Re: [patch 13/31] x86/fpu: Move KVMs FPU swapping to FPU core

"Andy Lutomirski" <luto@xxxxxxxxxx> · Wed, 13 Oct 2021 03:14:44 -0700

On Wed, Oct 13, 2021, at 1:42 AM, Paolo Bonzini wrote:
> On 13/10/21 09:46, Liu, Jing2 wrote:
>> 
>>> On 13/10/21 08:15, Liu, Jing2 wrote:
>>>> After KVM passthrough XFD to guest, when vmexit opening irq window and
>>>> KVM is interrupted, kernel softirq path can call
>>>> kernel_fpu_begin() to touch xsave state. This function does XSAVES. If
>>>> guest XFD[18] is 1, and with guest AMX state in register, then guest
>>>> AMX state is lost by XSAVES.
>>>
>>> Yes, the host value of XFD (which is zero) has to be restored after vmexit.
>>> See how KVM already handles SPEC_CTRL.
>> 
>> I'm trying to understand why qemu's XFD is zero after kernel supports AMX.
>
> There are three copies of XFD:
>
> - the guest value stored in vcpu->arch.
>
> - the "QEMU" value attached to host_fpu.  This one only becomes zero if 
> QEMU requires AMX (which shouldn't happen).
>
> - the internal KVM value attached to guest_fpu.  When #NM happens, this 
> one becomes zero.
>
>
> The CPU value is:
>
> - the host_fpu value before kvm_load_guest_fpu and after 
> kvm_put_guest_fpu.  This ensures that QEMU context switch is as cheap as 
> possible.
>
> - the guest_fpu value between kvm_load_guest_fpu and kvm_put_guest_fpu. 
>   This ensures that no state is lost in the case you are describing.
>
> - the OR of the guest value and the guest_fpu value while the guest runs 
> (using either MSR load/save lists, or manual wrmsr like 
> pt_guest_enter/pt_guest_exit).  This ensures that the host has the 
> opportunity to get a #NM exception, and allocate AMX state in the 
> guest_fpu and in current->thread.fpu.
>
>> Yes, passthrough is done by two cases: one is guest #NM trapped;
>> another is guest clearing XFD before it generates #NM (this is possible for
>> guest), then passthrough.
>> For the two cases, we passthrough and allocate buffer for guest_fpu, and
>> current->thread.fpu.
>
> I think it's simpler to always wait for #NM, it will only happen once 
> per vCPU.  In other words, even if the guest clears XFD before it 
> generates #NM, the guest_fpu's XFD remains nonzero and an #NM vmexit is 
> possible.  After #NM the guest_fpu's XFD is zero; then passthrough can 
> happen and the #NM vmexit trap can be disabled.
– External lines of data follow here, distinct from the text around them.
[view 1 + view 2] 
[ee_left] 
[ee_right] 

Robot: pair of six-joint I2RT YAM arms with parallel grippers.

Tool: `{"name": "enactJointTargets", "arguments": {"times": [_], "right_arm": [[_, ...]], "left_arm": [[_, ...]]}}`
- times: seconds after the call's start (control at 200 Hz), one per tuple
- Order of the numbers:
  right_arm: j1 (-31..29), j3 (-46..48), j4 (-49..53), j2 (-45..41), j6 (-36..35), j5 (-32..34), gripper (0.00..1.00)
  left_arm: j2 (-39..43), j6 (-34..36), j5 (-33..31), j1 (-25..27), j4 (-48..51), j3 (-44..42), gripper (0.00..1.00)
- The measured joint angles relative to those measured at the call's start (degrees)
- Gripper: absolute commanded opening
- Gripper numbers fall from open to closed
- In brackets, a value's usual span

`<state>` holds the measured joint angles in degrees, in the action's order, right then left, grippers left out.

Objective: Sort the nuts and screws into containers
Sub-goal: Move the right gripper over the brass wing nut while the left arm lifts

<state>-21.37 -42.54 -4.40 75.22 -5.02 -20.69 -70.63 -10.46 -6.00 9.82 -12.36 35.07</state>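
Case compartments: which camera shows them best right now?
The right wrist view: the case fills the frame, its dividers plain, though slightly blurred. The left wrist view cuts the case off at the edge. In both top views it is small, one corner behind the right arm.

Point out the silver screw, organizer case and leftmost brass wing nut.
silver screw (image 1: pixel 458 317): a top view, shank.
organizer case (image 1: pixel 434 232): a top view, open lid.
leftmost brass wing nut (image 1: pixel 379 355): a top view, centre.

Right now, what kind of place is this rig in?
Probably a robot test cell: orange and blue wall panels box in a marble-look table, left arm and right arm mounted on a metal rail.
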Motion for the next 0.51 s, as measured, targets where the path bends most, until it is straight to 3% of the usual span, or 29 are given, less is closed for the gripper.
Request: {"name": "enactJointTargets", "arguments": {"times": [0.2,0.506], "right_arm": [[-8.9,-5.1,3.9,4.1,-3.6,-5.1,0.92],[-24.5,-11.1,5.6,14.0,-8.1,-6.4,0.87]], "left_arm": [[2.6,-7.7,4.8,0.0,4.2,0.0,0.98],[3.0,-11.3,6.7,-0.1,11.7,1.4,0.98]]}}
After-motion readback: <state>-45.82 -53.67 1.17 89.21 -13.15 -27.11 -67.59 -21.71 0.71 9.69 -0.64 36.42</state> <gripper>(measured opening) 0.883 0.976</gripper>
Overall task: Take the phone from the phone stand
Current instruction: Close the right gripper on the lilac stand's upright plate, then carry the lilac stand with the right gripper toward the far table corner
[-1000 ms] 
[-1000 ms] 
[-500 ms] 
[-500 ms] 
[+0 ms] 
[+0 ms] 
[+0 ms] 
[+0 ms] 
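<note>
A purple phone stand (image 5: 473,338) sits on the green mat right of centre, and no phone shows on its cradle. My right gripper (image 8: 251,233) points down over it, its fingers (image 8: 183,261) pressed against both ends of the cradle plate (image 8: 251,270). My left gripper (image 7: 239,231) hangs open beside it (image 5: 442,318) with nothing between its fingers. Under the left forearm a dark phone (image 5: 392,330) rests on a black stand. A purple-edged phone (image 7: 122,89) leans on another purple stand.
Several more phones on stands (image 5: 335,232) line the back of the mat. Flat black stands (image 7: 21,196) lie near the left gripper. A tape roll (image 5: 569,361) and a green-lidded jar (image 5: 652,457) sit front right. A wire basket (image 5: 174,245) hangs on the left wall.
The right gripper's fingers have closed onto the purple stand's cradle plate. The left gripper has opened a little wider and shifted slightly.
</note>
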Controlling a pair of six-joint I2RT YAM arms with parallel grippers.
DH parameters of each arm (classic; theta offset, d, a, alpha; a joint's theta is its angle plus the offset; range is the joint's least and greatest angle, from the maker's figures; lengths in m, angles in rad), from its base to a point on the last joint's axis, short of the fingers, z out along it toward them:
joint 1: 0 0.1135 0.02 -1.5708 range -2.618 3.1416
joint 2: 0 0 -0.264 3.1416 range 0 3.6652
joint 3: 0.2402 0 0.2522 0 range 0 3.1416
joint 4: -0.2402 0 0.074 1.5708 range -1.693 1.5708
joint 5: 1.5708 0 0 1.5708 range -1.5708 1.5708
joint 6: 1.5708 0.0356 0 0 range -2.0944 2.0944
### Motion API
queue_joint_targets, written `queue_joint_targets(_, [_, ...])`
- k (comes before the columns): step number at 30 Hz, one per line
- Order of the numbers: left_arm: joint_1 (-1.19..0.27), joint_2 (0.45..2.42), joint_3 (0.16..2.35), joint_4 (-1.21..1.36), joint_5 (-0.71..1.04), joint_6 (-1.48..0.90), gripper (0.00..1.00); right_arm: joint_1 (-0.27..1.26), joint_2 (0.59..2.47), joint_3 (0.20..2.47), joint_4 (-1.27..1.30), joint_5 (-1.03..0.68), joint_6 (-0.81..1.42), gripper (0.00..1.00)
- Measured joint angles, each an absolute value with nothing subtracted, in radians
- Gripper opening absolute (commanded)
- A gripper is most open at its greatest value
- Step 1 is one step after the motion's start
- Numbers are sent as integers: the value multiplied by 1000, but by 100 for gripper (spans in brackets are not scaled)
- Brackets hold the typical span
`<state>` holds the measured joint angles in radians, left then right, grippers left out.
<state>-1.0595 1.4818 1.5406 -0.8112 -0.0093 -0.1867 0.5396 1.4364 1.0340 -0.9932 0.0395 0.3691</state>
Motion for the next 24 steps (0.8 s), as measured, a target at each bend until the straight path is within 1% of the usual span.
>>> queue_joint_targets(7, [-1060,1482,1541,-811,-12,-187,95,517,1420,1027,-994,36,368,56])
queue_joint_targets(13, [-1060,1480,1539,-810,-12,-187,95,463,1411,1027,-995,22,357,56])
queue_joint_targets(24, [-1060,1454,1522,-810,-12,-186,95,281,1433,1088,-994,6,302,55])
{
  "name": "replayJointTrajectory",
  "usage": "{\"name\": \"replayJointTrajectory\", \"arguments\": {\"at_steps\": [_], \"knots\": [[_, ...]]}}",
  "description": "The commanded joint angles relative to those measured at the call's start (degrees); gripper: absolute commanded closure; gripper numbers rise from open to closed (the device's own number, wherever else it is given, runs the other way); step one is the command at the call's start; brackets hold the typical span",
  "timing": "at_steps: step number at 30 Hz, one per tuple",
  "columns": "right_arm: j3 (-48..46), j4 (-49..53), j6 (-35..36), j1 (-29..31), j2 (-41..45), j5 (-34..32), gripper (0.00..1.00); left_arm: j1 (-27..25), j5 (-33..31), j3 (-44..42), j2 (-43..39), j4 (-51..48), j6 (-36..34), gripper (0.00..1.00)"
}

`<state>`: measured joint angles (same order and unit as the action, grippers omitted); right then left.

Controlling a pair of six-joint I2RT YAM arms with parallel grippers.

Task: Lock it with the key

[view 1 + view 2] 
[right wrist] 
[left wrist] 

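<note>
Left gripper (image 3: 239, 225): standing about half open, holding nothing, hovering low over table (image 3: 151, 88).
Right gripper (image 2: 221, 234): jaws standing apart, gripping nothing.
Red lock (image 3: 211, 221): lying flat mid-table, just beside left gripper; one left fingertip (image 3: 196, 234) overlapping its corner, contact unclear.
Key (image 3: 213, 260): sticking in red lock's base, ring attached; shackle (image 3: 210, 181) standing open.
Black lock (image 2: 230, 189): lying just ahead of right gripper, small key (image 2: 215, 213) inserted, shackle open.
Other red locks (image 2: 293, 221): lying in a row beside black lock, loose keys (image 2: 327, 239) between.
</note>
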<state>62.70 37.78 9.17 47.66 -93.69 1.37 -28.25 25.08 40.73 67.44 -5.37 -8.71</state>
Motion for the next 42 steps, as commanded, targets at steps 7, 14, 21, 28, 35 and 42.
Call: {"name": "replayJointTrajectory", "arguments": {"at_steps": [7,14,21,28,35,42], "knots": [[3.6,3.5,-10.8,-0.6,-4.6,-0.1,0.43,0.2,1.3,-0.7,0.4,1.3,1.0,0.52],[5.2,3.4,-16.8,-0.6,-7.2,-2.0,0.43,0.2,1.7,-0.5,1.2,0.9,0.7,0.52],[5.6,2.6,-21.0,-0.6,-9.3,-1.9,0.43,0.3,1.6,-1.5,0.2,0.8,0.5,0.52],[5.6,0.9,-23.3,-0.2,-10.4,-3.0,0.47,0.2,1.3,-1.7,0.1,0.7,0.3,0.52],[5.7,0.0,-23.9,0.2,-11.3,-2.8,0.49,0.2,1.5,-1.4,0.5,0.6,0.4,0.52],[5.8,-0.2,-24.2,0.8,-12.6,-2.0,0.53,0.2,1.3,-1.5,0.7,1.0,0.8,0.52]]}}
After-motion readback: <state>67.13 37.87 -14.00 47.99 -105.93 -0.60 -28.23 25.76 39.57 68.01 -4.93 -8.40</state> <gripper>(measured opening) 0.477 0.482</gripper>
This will stop being at all optimal when Intel inevitably adds another feature that uses XFD.  In the potentially infinite window in which the guest manages XFD and #NM on behalf of its userspace and when the guest allocates the other hypothetical feature, all the #NMs will have to be trapped by KVM.

Is it really worthwhile for KVM to use XFD at all instead of preallocating the state and being done with it?  KVM would still have to avoid data loss if the guest sets XFD with non-init state, but #NM could always pass through.